START GIVEN MATERIAL

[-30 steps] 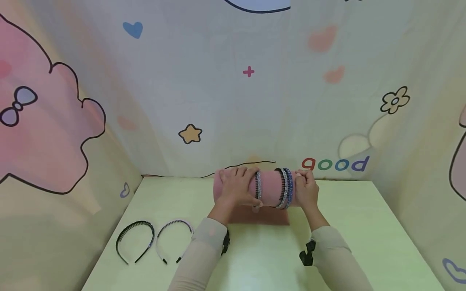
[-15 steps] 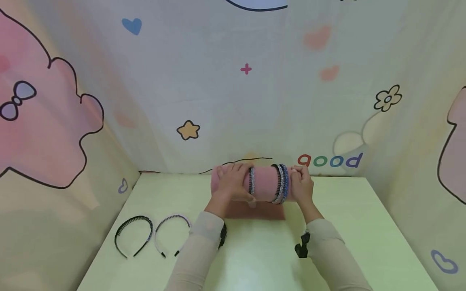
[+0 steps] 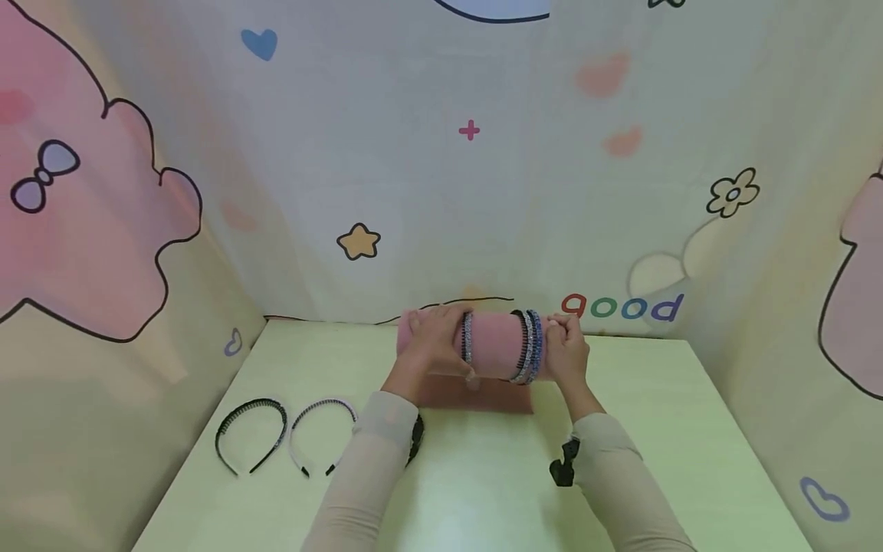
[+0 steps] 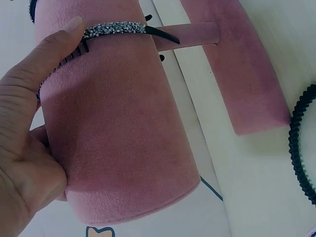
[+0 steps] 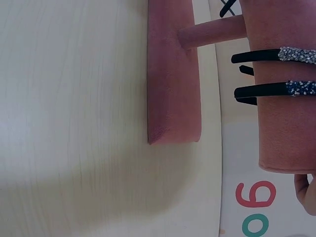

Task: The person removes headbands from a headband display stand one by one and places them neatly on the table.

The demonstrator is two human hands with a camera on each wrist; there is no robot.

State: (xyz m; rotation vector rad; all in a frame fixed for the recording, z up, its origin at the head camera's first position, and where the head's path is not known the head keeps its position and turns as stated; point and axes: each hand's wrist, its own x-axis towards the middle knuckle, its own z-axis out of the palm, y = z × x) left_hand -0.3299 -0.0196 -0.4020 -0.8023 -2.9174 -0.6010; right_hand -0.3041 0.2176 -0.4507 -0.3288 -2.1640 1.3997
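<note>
A pink velvet headband stand (image 3: 495, 345) has a padded roll on a post above a flat base (image 3: 493, 395). My left hand (image 3: 431, 339) lies over the roll's left part, fingers across the top. Its thumb presses on a silver-glitter headband (image 4: 116, 29) with black teeth, which sits round the roll. My right hand (image 3: 569, 351) grips the roll's right end, fingers curled; only a few fingertips show in the right wrist view. Just left of it, another silver-glitter headband (image 5: 298, 55) and a blue-glitter headband (image 5: 300, 88) sit side by side.
On the table's left lie a black toothed headband (image 3: 251, 402) and a pale lilac headband (image 3: 324, 402), the latter close to my left sleeve. A patterned cloth (image 3: 428, 192) hangs right behind the stand.
The headband under my left hand has shifted slightly left along the roll, away from the right-hand pair. My right hand stays at the roll's end. The head view has shifted a little.
</note>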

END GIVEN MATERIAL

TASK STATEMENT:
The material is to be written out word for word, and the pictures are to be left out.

SOLUTION BELOW:
[-30 steps] 
[-15 steps] 
[+0 steps] 
[+0 steps] 
[+0 steps] 

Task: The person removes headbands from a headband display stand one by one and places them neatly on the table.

The demonstrator is two human hands with a camera on each wrist; there is no robot.

State: (xyz m; rotation vector rad; all in a frame fixed for the recording, z up, its origin at the head camera's first position, and where the head's path is not known the head keeps its position and turns as stated; point and axes: each hand's wrist, its own x-axis towards the middle knuckle, its own z-axis out of the palm, y = z × x) left_hand -0.3299 -0.0196 -0.4020 -0.8023 -2.9174 -0.6010; right_hand -0.3041 0.2176 -0.4507 -0.3288 -2.1640 1.3997
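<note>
A pink velvet headband stand (image 3: 495, 345) has a padded roll on a post above a flat base (image 3: 493, 395). My left hand (image 3: 431, 339) lies over the roll's left part, fingers across the top. Its thumb presses on a silver-glitter headband (image 4: 116, 29) with black teeth, which sits round the roll. My right hand (image 3: 569, 351) grips the roll's right end, fingers curled; only a few fingertips show in the right wrist view. Just left of it, another silver-glitter headband (image 5: 298, 55) and a blue-glitter headband (image 5: 300, 88) sit side by side.
On the table's left lie a black toothed headband (image 3: 251, 402) and a pale lilac headband (image 3: 324, 402), the latter close to my left sleeve. A patterned cloth (image 3: 428, 192) hangs right behind the stand.
The headband under my left hand has shifted slightly left along the roll, away from the right-hand pair. My right hand stays at the roll's end. The head view has shifted a little.
</note>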

This exercise is complete.